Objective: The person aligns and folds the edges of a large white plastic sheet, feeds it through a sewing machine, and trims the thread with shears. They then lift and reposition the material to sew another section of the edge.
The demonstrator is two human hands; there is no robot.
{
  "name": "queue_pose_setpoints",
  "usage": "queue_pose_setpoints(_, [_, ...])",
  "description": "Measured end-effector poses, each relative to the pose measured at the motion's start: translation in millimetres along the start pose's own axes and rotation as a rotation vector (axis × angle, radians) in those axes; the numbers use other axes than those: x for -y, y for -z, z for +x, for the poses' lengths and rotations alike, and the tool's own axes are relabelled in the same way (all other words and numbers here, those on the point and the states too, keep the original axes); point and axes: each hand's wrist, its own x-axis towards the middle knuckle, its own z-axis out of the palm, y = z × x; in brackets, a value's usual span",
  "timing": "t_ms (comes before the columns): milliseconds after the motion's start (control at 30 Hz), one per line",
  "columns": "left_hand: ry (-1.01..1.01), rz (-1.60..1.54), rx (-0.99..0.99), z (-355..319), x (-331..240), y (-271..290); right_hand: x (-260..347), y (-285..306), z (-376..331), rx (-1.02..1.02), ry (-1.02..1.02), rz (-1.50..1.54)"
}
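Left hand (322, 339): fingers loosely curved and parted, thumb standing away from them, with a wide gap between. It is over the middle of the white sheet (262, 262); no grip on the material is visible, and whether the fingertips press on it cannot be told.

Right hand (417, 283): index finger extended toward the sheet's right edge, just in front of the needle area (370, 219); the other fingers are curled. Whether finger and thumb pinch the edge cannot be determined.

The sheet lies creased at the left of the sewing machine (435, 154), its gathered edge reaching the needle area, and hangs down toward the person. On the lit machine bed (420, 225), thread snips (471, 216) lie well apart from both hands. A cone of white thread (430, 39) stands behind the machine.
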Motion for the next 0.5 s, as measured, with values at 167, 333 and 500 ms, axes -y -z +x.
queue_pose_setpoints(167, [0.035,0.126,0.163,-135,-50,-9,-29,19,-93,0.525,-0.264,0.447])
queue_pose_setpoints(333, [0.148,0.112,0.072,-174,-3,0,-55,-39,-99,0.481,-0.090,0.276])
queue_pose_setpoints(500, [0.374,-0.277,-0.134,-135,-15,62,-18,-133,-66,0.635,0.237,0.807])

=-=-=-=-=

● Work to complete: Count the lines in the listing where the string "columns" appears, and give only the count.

● Response area: 2